= Marginal conditional stochastic dominance =

In finance, marginal conditional stochastic dominance is a condition under which a portfolio can be improved in the eyes of all risk-averse investors by incrementally moving funds out of one asset (or one sub-group of the portfolio's assets) and into another. Each risk-averse investor is assumed to maximize the expected value of an increasing, concave von Neumann-Morgenstern utility function.

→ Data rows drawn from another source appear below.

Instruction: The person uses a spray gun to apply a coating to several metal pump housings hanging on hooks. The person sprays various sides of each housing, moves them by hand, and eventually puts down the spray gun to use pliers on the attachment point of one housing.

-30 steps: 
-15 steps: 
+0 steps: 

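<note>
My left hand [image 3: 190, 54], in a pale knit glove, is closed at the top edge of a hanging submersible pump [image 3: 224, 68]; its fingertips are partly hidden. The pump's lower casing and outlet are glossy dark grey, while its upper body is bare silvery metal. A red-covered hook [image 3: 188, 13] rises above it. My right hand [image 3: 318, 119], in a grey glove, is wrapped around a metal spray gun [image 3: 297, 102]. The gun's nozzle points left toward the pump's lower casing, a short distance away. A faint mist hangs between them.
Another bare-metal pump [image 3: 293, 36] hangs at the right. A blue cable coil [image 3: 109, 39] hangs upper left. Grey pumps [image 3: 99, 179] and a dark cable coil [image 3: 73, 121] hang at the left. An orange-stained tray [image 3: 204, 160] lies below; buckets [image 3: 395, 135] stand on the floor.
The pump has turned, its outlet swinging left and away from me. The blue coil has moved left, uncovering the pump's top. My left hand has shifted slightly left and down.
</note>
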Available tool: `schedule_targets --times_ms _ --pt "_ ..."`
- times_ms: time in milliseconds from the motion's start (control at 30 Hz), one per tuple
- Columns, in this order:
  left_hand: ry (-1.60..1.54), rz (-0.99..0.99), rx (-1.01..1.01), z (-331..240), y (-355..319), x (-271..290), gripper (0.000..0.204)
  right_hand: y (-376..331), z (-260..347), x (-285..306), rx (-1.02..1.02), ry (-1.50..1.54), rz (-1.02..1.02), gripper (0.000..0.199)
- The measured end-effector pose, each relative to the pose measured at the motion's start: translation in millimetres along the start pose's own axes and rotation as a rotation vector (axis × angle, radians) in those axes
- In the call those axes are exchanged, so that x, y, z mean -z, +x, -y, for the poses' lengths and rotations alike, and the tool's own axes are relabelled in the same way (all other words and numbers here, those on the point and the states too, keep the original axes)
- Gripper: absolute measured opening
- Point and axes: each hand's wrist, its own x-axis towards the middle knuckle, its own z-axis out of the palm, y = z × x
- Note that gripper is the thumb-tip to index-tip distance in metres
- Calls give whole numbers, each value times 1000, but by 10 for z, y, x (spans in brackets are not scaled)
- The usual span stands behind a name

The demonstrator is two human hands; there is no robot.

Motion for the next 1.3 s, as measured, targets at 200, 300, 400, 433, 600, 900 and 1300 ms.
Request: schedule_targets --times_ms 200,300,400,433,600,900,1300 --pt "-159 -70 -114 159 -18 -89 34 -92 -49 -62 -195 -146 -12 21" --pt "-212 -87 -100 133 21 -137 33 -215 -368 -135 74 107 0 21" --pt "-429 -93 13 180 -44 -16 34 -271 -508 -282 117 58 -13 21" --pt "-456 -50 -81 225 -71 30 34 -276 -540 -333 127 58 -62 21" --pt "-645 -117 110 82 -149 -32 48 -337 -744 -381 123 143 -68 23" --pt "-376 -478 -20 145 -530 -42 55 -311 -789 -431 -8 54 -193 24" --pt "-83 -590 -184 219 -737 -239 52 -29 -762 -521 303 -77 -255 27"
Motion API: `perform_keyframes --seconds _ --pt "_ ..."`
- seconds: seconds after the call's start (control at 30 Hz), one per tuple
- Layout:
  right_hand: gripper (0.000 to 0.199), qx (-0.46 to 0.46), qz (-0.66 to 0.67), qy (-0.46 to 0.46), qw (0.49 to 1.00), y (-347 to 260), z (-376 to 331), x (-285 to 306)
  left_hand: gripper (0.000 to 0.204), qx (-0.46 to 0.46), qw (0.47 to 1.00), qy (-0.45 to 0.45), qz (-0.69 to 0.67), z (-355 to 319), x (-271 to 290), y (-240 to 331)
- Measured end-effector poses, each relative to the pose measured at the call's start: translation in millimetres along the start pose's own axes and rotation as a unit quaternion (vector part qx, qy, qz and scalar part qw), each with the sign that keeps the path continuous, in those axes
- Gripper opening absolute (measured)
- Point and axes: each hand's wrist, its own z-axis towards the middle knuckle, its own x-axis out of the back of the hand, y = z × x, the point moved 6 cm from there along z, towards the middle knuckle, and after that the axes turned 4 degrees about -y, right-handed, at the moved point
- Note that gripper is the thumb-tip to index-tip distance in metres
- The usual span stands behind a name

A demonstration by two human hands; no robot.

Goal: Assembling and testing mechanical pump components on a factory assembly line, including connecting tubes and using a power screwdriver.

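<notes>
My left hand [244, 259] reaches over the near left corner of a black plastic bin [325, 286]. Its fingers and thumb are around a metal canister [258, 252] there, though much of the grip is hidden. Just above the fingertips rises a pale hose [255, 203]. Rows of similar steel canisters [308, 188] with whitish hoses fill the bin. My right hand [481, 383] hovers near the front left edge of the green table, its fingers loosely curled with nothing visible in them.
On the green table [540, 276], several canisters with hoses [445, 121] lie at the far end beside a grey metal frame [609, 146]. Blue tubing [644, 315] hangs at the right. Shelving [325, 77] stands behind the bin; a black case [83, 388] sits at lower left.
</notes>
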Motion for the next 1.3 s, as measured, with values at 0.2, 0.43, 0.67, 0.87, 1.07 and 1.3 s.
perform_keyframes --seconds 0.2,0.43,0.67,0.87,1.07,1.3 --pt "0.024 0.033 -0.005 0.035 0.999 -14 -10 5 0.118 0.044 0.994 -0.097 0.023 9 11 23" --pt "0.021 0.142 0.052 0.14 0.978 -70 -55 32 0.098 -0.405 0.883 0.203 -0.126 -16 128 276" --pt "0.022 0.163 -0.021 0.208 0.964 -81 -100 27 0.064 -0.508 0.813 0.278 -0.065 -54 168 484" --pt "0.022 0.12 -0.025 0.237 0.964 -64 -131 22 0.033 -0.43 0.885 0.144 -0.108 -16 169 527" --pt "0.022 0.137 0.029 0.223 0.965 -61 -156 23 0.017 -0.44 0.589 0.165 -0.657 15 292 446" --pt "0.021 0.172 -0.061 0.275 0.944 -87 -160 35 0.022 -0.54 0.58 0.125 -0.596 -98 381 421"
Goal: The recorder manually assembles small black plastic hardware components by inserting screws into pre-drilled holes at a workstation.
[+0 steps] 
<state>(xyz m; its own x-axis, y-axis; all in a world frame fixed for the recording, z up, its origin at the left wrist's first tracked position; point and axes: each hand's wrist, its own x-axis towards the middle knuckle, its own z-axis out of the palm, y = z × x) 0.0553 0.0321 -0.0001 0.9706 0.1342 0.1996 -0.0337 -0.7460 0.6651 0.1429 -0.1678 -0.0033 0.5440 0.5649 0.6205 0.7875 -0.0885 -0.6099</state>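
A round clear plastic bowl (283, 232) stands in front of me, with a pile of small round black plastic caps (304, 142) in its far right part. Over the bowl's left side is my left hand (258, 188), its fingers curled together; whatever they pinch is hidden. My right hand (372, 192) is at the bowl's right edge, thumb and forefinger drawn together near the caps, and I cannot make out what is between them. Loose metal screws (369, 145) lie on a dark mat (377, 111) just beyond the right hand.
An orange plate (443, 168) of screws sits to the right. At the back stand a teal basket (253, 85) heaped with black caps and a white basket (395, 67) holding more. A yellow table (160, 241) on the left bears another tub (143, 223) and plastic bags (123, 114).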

All such investors prefer portfolio B over portfolio A if the portfolio return of B is second-order stochastically dominant over that of A; roughly speaking this means that the density function of A's return can be formed from that of B's return by pushing some of the probability mass of B's return to the left (which is disliked by all increasing utility functions) and then spreading out some of the density mass (which is disliked by all concave utility functions).

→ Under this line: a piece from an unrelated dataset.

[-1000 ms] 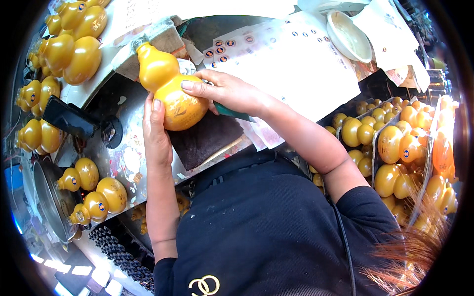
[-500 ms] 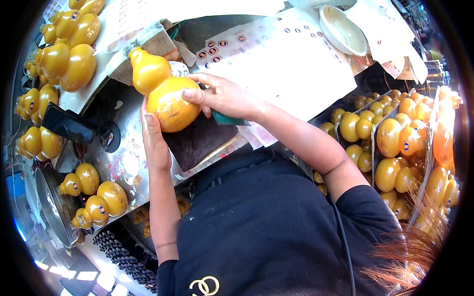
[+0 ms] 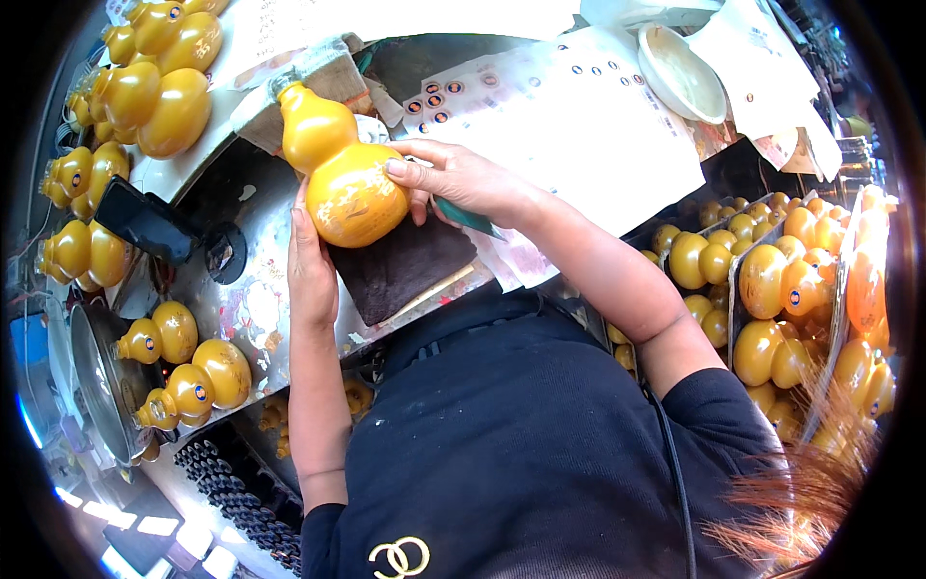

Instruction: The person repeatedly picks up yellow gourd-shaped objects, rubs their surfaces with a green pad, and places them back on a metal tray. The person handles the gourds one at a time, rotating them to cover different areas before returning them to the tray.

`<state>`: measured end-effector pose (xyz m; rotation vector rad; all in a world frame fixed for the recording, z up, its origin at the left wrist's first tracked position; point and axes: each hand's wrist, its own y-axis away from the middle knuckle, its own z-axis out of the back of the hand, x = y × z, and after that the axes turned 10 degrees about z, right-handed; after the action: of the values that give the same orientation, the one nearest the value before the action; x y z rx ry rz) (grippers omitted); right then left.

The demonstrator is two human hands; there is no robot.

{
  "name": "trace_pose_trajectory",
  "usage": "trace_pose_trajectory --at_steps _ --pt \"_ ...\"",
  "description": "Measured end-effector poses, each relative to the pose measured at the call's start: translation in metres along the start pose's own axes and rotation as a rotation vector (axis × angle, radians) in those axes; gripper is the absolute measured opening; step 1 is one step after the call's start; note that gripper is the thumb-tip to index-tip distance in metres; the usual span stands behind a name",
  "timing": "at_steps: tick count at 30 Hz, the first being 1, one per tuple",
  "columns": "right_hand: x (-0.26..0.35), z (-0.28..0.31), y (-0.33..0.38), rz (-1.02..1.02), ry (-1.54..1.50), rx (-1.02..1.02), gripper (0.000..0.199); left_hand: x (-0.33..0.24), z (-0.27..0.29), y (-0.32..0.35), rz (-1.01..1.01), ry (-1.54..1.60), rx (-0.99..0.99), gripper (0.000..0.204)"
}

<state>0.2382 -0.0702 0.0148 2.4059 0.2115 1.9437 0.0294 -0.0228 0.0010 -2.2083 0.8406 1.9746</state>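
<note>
A glossy yellow gourd-shaped bottle (image 3: 357, 198) with pale patterning on its lower bulb is held tilted over the bench, its clear neck towards the upper left. My left hand (image 3: 312, 270) supports the lower bulb from its left side, some fingers hidden behind it. Across the bulb's right side, my right hand (image 3: 463, 183) grips with the thumb on top. A flat green piece (image 3: 466, 216) is tucked under that hand's palm; its kind cannot be made out. Below the bottle lies a dark brown pad (image 3: 400, 270).
Sheets of round stickers (image 3: 449, 101) and a white oval bowl (image 3: 681, 73) lie beyond my hands. A phone on a stand (image 3: 145, 220) is at the left, near several gourd bottles (image 3: 178, 106). Divided crates of gourd bottles (image 3: 762, 280) stand at the right.
The bottle has been turned a little in my hands, so more pale patterning faces up. My left thumb has shifted to the bulb's edge. The whole view has moved slightly.
</note>
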Motion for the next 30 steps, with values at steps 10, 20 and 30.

If a portfolio A is marginally conditionally stochastically dominated by some incrementally different portfolio B, then it is said to be inefficient in the sense that it is not the optimal portfolio for anyone. Note that this context of portfolio optimization is not limited to situations in which mean-variance analysis applies.

The presence of marginal conditional stochastic dominance is sufficient, but not necessary, for a portfolio to be inefficient. This is because marginal conditional stochastic dominance only considers incremental portfolio changes involving two sub-groups of assets—one whose holdings are decreased and one whose holdings are increased. It is possible for an inefficient portfolio to not be second-order stochastically dominated by any such one-for-one shift of funds, and yet to by dominated by a shift of funds involving three or more sub-groups of assets.

==Testing==

Yitzhaki and Mayshar presented a linear programming-based approach to testing for portfolio inefficiency which works even when the necessary conditional of marginal conditional stochastic dominance is not met. Other similar tests have also been developed.